**Prompt**
Could the data below please be reproduced word for word, without the pictures?

**Supplied data**
- - -

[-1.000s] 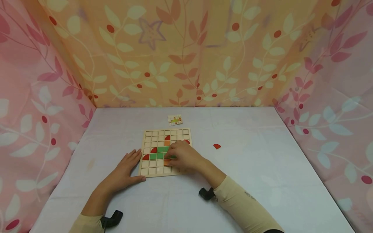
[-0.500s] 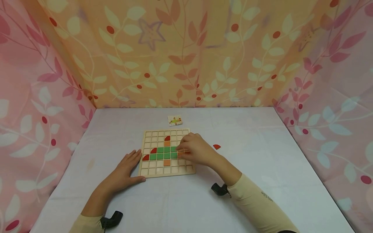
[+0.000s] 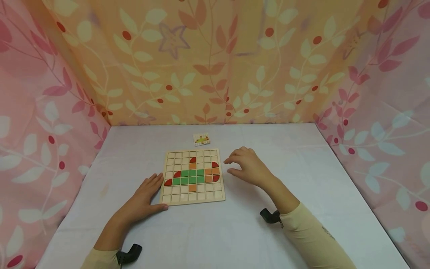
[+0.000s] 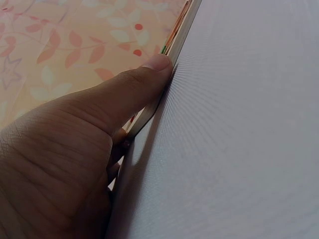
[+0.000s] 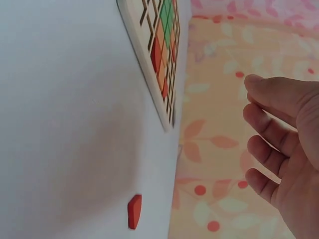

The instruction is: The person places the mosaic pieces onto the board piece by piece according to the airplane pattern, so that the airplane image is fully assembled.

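Observation:
A wooden grid board (image 3: 177, 197) lies on the table. Green squares (image 3: 192, 176) fill its middle, with orange squares (image 3: 192, 188) and red quarter-round pieces (image 3: 168, 182) around them. At its near left corner, my left hand (image 3: 141, 198) keeps straight fingers along the left side; the thumb (image 4: 144, 74) touches the edge. My right hand (image 3: 250, 166) hovers just right of the board, fingers loosely bent and apart, holding nothing. A loose red quarter-round piece (image 5: 134, 211) sits on the table in the right wrist view; in the head view the right hand hides it.
Behind the board lies a small pattern card (image 3: 201, 139) with a coloured figure on a grid. The white-covered table (image 3: 201, 235) is bounded by a yellow floral curtain (image 3: 215, 74) at the back and pink ones at both sides.
My right hand has moved off the board to the right, uncovering orange squares and red quarter-round pieces at the right side. It now covers the loose red piece. The left hand has stayed still.

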Motion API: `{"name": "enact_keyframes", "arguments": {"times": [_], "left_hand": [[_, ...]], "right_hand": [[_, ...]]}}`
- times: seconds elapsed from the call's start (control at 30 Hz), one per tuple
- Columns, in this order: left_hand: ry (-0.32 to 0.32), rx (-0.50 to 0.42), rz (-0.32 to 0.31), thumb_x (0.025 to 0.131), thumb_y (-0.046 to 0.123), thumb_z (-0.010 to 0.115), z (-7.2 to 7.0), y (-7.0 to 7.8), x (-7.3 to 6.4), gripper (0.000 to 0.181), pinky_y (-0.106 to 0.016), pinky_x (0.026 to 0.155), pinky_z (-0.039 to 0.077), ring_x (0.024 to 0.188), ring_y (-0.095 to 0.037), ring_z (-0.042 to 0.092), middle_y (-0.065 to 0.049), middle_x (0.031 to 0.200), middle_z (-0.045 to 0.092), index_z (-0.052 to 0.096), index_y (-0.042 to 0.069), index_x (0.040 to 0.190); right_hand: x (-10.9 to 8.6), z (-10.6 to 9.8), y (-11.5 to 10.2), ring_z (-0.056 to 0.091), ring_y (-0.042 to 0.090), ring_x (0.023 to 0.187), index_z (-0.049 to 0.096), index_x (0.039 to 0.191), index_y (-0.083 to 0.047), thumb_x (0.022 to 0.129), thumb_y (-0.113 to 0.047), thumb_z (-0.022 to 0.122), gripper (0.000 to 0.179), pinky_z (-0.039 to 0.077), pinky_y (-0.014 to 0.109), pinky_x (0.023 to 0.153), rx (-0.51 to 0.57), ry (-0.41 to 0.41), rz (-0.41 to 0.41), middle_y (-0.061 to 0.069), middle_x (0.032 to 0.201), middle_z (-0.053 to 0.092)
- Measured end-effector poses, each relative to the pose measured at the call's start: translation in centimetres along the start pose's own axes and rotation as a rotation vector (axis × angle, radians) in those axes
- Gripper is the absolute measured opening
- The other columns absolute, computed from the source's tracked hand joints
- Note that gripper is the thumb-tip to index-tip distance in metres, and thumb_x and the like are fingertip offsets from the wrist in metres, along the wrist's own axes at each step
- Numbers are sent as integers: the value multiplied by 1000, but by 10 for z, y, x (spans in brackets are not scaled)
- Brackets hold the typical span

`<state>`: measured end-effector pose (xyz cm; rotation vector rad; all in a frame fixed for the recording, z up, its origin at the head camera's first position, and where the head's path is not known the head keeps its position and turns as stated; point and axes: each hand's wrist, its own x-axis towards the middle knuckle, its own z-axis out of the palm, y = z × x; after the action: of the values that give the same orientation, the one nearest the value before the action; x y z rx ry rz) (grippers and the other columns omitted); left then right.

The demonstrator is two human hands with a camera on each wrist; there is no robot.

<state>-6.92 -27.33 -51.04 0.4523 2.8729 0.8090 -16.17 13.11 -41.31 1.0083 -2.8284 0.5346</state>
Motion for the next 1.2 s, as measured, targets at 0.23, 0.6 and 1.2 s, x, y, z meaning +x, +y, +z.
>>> {"name": "enact_keyframes", "arguments": {"times": [0.23,0.6,1.2], "left_hand": [[-2,-3,-1,77,60,83,-1,1,-1,114,-52,128,11,159,-33,10,-7,171,22,28,9,162],[-2,3,-10,76,63,81,0,1,-1,114,-55,127,13,159,-33,10,-6,171,22,28,10,163],[-11,14,-19,76,62,82,-2,3,0,115,-53,128,12,159,-33,10,-7,171,22,28,10,163]], "right_hand": [[-11,-2,22,58,21,113,79,113,-23,88,-27,83,26,42,47,104,21,35,75,-6,109,71],[-29,5,49,58,26,112,79,114,-15,87,-23,82,28,41,50,103,61,79,120,0,111,72],[-43,23,75,61,29,100,80,109,-14,85,-26,81,26,45,50,89,-5,70,226,2,102,74]]}}
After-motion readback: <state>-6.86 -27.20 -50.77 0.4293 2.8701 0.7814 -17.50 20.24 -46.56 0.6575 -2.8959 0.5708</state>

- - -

**Answer**
[-1.000s] 
[-0.500s] 
[+0.000s] 
[+0.000s] 
[+0.000s] 

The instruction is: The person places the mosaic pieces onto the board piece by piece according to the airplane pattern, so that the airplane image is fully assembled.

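Observation:
A wooden grid board (image 3: 177, 197) lies on the table. Green squares (image 3: 192, 176) fill its middle, with orange squares (image 3: 192, 188) and red quarter-round pieces (image 3: 168, 182) around them. At its near left corner, my left hand (image 3: 141, 198) keeps straight fingers along the left side; the thumb (image 4: 144, 74) touches the edge. My right hand (image 3: 250, 166) hovers just right of the board, fingers loosely bent and apart, holding nothing. A loose red quarter-round piece (image 5: 134, 211) sits on the table in the right wrist view; in the head view the right hand hides it.
Behind the board lies a small pattern card (image 3: 201, 139) with a coloured figure on a grid. The white-covered table (image 3: 201, 235) is bounded by a yellow floral curtain (image 3: 215, 74) at the back and pink ones at both sides.
My right hand has moved off the board to the right, uncovering orange squares and red quarter-round pieces at the right side. It now covers the loose red piece. The left hand has stayed still.
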
Motion API: `{"name": "enact_keyframes", "arguments": {"times": [_], "left_hand": [[_, ...]], "right_hand": [[_, ...]]}}`
- times: seconds elapsed from the call's start (control at 30 Hz), one per tuple
- Columns, in this order: left_hand: ry (-0.32 to 0.32), rx (-0.50 to 0.42), rz (-0.32 to 0.31), thumb_x (0.025 to 0.131), thumb_y (-0.046 to 0.123), thumb_z (-0.010 to 0.115), z (-7.2 to 7.0), y (-7.0 to 7.8), x (-7.3 to 6.4), gripper (0.000 to 0.181), pinky_y (-0.106 to 0.016), pinky_x (0.026 to 0.155), pinky_z (-0.039 to 0.077), ring_x (0.024 to 0.188), ring_y (-0.095 to 0.037), ring_z (-0.042 to 0.092), middle_y (-0.065 to 0.049), middle_x (0.031 to 0.200), middle_z (-0.045 to 0.092), index_z (-0.052 to 0.096), index_y (-0.042 to 0.069), index_x (0.040 to 0.190); right_hand: x (-10.9 to 8.6), z (-10.6 to 9.8), y (-11.5 to 10.2), ring_z (-0.056 to 0.091), ring_y (-0.042 to 0.090), ring_x (0.023 to 0.187), index_z (-0.049 to 0.096), index_x (0.039 to 0.191), index_y (-0.083 to 0.047), thumb_x (0.022 to 0.129), thumb_y (-0.113 to 0.047), thumb_z (-0.022 to 0.122), gripper (0.000 to 0.179), pinky_z (-0.039 to 0.077), pinky_y (-0.014 to 0.109), pinky_x (0.023 to 0.153), rx (-0.51 to 0.57), ry (-0.41 to 0.41), rz (-0.41 to 0.41), middle_y (-0.061 to 0.069), middle_x (0.032 to 0.201), middle_z (-0.053 to 0.092)
- Measured end-effector poses, each relative to the pose measured at the call's start: translation in centimetres along the start pose's own axes and rotation as a rotation vector (axis × angle, radians) in those axes
- Gripper is the absolute measured opening
- The other columns absolute, computed from the source's tracked hand joints
- Note that gripper is the thumb-tip to index-tip distance in metres, and thumb_x and the like are fingertip offsets from the wrist in metres, along the wrist's own axes at each step
- Numbers are sent as integers: the value multiplied by 1000, but by 10 for z, y, x (spans in brackets are not scaled)
- Brackets hold the typical span

`<state>`: measured end-effector pose (xyz cm; rotation vector rad; all in a frame fixed for the recording, z up, its origin at the head camera's first position, and where the head's path is not known the head keeps its position and turns as stated; point and axes: each hand's wrist, its own x-axis towards the middle knuckle, its own z-axis out of the palm, y = z × x; after the action: of the values that give the same orientation, the one nearest the value before the action; x y z rx ry rz) (grippers and the other columns omitted); left then right.

The demonstrator is two human hands with a camera on each wrist; there is no robot.

<state>-6.92 -27.33 -51.04 0.4523 2.8729 0.8090 -16.17 13.11 -41.31 1.0083 -2.8284 0.5346</state>
Motion for the next 1.2 s, as measured, targets at 0.23, 0.6 and 1.2 s, x, y, z meaning +x, +y, +z.
>>> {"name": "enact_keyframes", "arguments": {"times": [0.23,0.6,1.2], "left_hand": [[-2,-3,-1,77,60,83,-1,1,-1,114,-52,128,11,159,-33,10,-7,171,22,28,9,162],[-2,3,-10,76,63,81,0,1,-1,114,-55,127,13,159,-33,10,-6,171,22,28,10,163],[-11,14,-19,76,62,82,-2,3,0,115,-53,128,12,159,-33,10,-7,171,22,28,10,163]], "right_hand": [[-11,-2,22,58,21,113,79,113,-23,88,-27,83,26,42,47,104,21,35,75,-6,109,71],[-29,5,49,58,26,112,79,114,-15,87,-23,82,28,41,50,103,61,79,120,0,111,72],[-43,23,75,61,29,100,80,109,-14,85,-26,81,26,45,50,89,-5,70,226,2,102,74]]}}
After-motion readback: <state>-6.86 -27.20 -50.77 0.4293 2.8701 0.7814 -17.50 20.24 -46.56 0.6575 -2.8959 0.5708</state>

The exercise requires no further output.